In certe sale di alcuni musei, per esempio, vi sono delle sedute di varia natura, che consentono di ammirare le opere d’arte con lentezza, con riflessione e concentrazione. Quei divanetti rappresentano l’estremo opposto dei selfie, della visita mordi-e-fuggi. Eppure oggi c’è chi è disposto a pagare somme anche molto alte (e talvolta a fare lunghe code) per entrare in un museo, ma allora perché affrettarsi a consumare un’esperienza di tale livello tra selfie scattati di fronte ai totem dell’arte, gomitate, brusio e passeggiate tra due ali di bellezza che non lasceranno niente nella nostra memoria?

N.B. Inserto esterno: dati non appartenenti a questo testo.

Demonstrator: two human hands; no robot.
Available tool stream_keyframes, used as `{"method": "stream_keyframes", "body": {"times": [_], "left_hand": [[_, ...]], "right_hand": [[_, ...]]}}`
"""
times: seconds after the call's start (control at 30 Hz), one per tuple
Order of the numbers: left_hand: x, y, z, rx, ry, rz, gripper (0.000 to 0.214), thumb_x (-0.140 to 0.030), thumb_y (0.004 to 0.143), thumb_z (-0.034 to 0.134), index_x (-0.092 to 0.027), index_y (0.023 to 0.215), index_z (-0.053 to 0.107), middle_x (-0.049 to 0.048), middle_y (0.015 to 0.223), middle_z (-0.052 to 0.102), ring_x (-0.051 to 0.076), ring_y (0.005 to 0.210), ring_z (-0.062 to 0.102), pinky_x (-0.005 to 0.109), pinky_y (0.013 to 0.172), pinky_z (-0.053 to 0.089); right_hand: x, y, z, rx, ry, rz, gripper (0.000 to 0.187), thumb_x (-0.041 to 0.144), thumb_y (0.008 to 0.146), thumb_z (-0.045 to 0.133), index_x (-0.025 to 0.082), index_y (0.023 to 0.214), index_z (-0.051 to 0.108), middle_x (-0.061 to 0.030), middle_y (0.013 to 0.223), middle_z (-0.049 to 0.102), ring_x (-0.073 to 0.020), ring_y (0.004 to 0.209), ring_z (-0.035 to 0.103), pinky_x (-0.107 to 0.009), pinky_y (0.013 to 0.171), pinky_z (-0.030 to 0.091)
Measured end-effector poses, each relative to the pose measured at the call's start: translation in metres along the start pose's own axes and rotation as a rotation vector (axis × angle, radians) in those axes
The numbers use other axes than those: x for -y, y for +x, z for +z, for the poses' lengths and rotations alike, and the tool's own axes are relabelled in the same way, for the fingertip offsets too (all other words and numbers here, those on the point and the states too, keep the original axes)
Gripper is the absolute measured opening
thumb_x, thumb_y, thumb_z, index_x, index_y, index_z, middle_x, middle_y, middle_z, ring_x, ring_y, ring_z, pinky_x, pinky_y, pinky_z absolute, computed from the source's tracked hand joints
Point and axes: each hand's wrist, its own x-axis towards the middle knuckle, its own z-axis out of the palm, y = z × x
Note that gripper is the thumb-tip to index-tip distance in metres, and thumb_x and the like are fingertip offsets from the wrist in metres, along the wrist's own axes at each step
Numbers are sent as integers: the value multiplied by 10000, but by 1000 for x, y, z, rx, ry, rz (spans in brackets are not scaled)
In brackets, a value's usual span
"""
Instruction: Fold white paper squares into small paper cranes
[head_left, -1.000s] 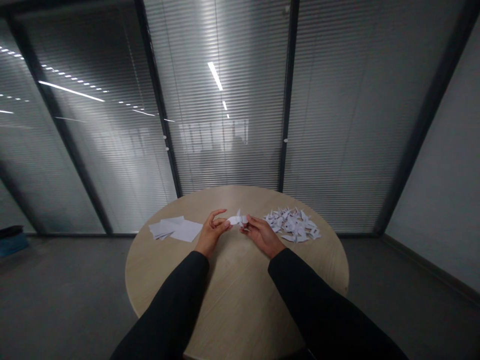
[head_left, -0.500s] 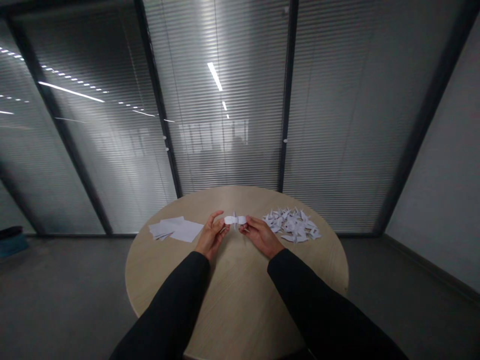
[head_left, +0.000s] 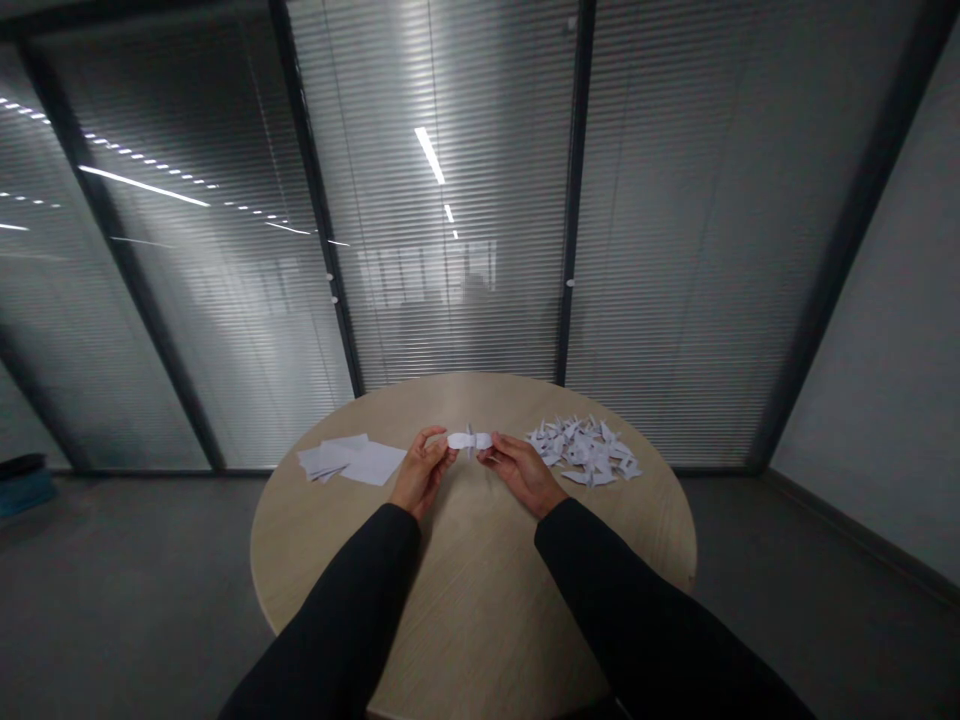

Tutto ciò implica spiegazioni a livello psicologico, ma talvolta non tutto il male vien per nuocere. Per esempio tutti i dirigenti museali, nessuno escluso, hanno tra gli obiettivi del proprio mandato sia la conservazione, sia la valorizzazione del patrimonio culturale, cioè la messa a reddito, l’incasso del prezzo del biglietto. In entrambi i casi non si possono stabilire limiti fissi, per cui occorre una costante dose di equilibrio.

Il problema, semmai, è che per aumentare gli incassi, nessun dirigente – salvo pochissimi casi isolati – vuole adottare misure ritenute “retrograde” o perfino “liberticide”. Insomma chi vieta i selfie nei musei – particolarmente fastidiosi negli ambienti affollati – teme di passare per colui che si rifiuta di stare al passo coi tempi, cioè con la possibilità di rincorrere il traguardo dell’hic et nunc continuo, come chi mette la bandierina sulla vetta dell’Everest.

Per capire se e come si potrebbero prevenire simili situazioni, ilfattoquotidiano.it ha chiesto pareri ad alcuni addetti ai lavori.

“Se ci fosse un altro tipo di educazione probabilmente non ci sarebbero problemi – afferma Antonio Natali, che ha guidato la Galleria degli Uffizi tra il 2006 e il 2015 -. Eppure fare uno scatto fotografico a un’opera significa scordarsela, perché l’azione avviene con uno strumento all’esterno di me, quella foto non la riguarderai mai più e quel che è peggio, siccome non l’hai guardata con la dovuta attenzione, di essa non ti resterà niente. Io credo che vada ripensata l’educazione e ricostruita un’etica dell’esistenza. Giuseppe Pelli Bencivenni, che per 18 anni fu direttore degli Uffizi alla fine del Settecento, invitava tutti a recarsi nel museo per imparare a riconoscere il bello e poi individuarlo anche fuori dal museo. Da un punto di vista meramente tecnico io penso che i quadri vadano protetti, ma con mezzi che non inducano a danni anche peggiori. Per esempio i distanziatori non possono essere troppo bassi, perché diventano pressoché invisibili e quindi più pericolosi di quanto ci si possa immaginare. Meglio più alti e ben segnalati. Solo così possiamo puntare alla massima efficienza”.

Il curatore di mostre del Novecento e di arte contemporanea Alberto Dambruoso è assai netto: “Io credo che vivere in questa società dell’immagine e della omologazione dei comportamenti, renda necessarie scelte drastiche: o si invitano i visitatori a lasciare macchine fotografiche e cellulari a casa (ma si potrebbero anche depositare temporaneamente al guardaroba come si fa in ogni museo con gli ombrelli e gli zainetti) ed eventuali trasgressori si cacciano con decisione, oppure si predispongono dei distanziatori ben visibili, ad altezza giusta, possibilmente dotati di allarmi sonori a volume alto, che entrano in funzione se una persona si avvicina troppo a un’opera d’arte. Un deterrente ci vuole. Basta scegliere quale. Altrimenti non se ne esce”.

Sulla stessa lunghezza d’onda Alessandra Quarto, direttrice del Museo Poldi Pezzoli di Milano che tra sei anni compirà il secolo e mezzo di vita: “L’argomento non è semplice e l’utilità dei distanziatori è perfino ovvia. Il problema è però rappresentato dalla disattenzione e dalla distrazione dei visitatori. Per cui i distanziatori, purché non troppo bassi e ben visibili, sono fondamentali. Ma è la correttezza di chi visita il museo e conosce le regole che conta di più, perché dovrebbe muoversi con più attenzione e rispetto per il luogo e per le opere d’arte esposte. Mentre gli Uffizi sono un museo enorme, il Poldi Pezzoli è una casa-museo, con una sua intimità, con spazi più piccoli e qui i nostri visitatori sono ovviamente più attenti perché si muovono in ambienti più raccolti. È certo che i musei fanno di tutto per mettere in sicurezza il patrimonio, ma è necessario dare maggiori regole ai visitatori che entrano e invitarli a essere più attenti. Io credo che chi decide di visitare un museo debba essere molto attento perché si trova in un luogo con delle sue specificità e delle opere che dal passato sono giunte sino a noi non per caso; ma perché qualcuno si è assunto il compito di preservarle con attenzione“.